Madeleine Cope and Emma Twyford climb E9 in England and Wales
Britain’s Madeleine Cope and Emma Twyford have both repeated an E9 trad route by climbing, respectively, The Final Round at Illam Rock in England and Chupacabra at Pembroke in Wales.
E9 represents pretty much the upper echelon of British trad climbing, it’s a grade that extremely few have mastered and which sits just below what, currently, is deemed physically and psychologically possible.
Despite the fact that Britain’s first E9 was established way back in 1986, by an inspired Johnny Dawes on his Indian Face at Cloggy in Wales, such is the demanding nature of the difficulties that even today E9 repeats are still a rare commodity. Indeed, the grade has not been onsighted yet and in many respects this feat is considered the Holy Grail of British trad climbing.
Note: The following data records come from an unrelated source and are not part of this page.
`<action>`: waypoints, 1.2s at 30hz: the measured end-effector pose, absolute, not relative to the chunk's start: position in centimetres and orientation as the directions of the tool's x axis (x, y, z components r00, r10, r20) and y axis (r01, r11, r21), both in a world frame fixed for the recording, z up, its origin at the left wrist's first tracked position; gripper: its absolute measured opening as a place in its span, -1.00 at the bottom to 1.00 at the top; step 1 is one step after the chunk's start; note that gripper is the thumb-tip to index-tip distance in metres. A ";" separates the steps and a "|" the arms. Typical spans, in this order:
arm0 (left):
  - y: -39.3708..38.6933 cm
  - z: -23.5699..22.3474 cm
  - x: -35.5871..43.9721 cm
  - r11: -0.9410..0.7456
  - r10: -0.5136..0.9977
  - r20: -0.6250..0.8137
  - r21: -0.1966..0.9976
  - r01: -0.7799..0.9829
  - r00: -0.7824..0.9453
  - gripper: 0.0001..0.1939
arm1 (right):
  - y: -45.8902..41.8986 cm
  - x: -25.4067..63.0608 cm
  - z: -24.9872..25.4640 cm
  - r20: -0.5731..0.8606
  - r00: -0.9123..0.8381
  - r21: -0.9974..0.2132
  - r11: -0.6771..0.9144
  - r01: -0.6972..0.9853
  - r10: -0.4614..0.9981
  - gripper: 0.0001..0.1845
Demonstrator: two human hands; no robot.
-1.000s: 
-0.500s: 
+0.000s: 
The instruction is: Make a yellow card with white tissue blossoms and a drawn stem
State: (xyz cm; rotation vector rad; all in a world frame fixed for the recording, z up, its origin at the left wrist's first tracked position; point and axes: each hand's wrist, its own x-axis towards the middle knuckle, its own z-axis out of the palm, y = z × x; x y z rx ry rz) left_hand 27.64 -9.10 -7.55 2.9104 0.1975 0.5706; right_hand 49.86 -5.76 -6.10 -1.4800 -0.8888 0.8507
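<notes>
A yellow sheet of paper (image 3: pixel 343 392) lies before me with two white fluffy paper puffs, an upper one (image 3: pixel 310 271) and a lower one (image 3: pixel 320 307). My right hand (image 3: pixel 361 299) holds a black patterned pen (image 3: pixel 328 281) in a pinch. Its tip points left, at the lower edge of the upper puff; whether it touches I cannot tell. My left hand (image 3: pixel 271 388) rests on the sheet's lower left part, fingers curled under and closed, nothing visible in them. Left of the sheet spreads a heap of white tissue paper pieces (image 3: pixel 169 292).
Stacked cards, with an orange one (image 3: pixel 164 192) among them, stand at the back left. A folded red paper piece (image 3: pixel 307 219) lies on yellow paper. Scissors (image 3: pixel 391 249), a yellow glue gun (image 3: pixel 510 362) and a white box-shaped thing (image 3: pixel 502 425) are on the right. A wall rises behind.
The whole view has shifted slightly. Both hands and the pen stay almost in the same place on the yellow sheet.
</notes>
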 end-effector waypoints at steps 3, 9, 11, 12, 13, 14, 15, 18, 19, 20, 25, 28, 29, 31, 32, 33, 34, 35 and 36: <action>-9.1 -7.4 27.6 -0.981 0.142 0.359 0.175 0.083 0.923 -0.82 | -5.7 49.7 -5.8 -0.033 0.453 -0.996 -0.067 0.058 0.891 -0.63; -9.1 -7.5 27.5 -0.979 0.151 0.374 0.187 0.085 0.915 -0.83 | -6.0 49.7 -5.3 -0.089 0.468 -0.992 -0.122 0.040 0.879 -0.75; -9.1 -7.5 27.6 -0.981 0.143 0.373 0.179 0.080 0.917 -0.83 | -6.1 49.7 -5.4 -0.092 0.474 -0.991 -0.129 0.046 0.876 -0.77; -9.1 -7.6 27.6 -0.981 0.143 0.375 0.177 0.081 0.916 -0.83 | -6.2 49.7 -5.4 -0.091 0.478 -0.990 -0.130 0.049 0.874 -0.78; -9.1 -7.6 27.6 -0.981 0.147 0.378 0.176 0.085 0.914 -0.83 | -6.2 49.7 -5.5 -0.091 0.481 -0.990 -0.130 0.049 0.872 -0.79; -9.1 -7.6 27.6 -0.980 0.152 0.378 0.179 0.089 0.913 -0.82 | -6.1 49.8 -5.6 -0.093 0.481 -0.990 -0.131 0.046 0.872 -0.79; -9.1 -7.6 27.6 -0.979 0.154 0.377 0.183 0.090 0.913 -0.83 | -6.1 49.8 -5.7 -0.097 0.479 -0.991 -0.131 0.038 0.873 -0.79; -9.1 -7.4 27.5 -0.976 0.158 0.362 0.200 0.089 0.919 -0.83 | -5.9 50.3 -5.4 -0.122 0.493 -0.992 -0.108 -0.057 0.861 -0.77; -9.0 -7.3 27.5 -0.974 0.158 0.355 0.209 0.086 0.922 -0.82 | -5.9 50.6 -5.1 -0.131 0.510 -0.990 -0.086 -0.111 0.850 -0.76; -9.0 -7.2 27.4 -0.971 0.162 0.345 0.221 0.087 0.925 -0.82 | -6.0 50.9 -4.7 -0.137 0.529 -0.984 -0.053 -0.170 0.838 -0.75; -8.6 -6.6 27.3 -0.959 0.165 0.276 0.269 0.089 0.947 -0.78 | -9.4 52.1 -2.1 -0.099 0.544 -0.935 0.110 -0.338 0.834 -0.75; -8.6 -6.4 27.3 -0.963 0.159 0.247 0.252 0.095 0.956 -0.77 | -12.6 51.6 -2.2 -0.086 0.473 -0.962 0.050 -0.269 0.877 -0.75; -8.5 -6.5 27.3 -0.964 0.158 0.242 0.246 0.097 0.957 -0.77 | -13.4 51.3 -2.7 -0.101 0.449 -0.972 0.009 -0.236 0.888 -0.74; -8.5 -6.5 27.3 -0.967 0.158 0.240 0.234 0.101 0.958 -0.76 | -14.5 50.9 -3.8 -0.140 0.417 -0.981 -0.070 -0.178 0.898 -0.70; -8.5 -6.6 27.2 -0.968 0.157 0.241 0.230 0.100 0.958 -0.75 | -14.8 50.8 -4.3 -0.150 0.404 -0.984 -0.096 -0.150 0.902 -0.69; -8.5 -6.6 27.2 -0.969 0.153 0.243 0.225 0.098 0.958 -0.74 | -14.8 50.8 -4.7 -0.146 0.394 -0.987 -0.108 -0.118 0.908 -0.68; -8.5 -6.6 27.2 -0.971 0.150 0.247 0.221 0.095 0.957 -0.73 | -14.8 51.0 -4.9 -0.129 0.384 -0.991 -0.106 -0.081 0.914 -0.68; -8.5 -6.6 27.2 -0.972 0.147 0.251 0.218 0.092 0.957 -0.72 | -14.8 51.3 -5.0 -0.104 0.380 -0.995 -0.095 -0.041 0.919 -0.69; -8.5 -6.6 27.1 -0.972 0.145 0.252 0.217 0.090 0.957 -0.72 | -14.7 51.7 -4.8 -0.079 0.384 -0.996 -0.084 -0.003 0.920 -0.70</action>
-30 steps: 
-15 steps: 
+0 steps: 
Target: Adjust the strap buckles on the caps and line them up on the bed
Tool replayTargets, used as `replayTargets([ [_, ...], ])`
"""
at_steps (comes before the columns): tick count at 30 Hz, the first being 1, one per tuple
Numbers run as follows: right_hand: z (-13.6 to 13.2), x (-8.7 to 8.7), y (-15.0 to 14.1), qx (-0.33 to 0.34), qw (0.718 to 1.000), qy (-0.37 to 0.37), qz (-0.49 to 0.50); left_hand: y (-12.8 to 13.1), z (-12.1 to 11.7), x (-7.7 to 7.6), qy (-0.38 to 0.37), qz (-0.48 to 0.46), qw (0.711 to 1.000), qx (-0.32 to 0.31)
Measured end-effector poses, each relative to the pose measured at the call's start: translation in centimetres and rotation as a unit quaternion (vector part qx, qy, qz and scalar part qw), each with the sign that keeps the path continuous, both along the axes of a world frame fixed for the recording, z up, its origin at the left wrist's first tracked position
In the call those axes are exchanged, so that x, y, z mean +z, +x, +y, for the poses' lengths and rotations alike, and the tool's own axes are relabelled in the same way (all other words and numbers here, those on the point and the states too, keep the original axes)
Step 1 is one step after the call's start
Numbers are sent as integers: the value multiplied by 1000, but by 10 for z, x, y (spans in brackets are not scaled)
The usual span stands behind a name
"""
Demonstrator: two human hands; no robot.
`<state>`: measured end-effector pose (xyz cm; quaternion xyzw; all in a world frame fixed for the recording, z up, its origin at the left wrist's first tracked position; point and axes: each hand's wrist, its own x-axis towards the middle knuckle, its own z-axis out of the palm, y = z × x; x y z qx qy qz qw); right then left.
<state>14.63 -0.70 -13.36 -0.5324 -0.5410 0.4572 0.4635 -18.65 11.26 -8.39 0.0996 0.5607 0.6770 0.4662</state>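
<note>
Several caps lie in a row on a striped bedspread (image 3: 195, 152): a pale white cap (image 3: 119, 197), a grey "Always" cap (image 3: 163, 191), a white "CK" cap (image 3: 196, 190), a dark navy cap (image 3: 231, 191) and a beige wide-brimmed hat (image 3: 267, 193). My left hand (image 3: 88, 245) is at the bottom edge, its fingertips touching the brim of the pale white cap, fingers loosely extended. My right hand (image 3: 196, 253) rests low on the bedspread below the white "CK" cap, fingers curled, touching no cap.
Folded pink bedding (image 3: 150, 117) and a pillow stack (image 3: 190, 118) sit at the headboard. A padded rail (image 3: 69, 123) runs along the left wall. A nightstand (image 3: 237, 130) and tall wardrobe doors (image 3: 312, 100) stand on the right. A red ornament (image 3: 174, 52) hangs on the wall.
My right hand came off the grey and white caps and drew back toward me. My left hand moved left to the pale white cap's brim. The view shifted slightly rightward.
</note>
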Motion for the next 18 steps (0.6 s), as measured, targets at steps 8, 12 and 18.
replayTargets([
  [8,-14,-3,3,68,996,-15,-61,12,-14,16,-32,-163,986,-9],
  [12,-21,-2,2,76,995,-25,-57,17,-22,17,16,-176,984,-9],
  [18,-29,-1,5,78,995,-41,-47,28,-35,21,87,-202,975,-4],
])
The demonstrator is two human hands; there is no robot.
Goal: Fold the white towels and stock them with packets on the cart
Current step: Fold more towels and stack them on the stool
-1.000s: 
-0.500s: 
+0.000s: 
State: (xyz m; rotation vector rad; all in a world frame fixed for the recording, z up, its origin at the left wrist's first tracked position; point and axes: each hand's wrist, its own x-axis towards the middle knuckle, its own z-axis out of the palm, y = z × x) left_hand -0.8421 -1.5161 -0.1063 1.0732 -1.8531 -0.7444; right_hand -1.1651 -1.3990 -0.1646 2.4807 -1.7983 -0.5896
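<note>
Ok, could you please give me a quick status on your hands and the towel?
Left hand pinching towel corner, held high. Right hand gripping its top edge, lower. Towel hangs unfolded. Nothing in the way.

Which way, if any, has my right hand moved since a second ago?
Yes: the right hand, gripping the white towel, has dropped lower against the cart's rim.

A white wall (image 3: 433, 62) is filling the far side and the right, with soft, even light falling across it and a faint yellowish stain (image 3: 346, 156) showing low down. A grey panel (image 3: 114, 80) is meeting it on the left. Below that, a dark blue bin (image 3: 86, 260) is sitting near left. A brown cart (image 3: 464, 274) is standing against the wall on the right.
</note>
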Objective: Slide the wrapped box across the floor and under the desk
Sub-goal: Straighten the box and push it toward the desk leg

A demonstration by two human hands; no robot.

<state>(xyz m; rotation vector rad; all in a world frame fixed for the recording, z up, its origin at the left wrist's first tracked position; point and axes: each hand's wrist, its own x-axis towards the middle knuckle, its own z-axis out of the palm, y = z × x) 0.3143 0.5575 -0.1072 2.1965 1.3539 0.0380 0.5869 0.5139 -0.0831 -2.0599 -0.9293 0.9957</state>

In 2011 Hazel Findlay became the first British woman to climb E9, followed by Emma Twyford in 2013, Eve Lancashire in 2016 and Madeleine Cope in 2018, and although some visiting climbers have followed suit - notably Barbara Zangerl and Caroline Ciavaldini - female E9 ascents are understandably few and far between.
Which is precisely what makes the recent achievements of Cope and Twyford all the more important. While the former opted to repeat The Final Round at Illam Rock in the Peak District's picturesque Dovedale, the latter tested her mettle on Chupacabra in the atmospheric Huntsman's Leap at Pembroke in Wales. Both climbers, who now have multiple E9 ascents to their names, opted to work the routes toprope first prior to their successful headpoint ascents.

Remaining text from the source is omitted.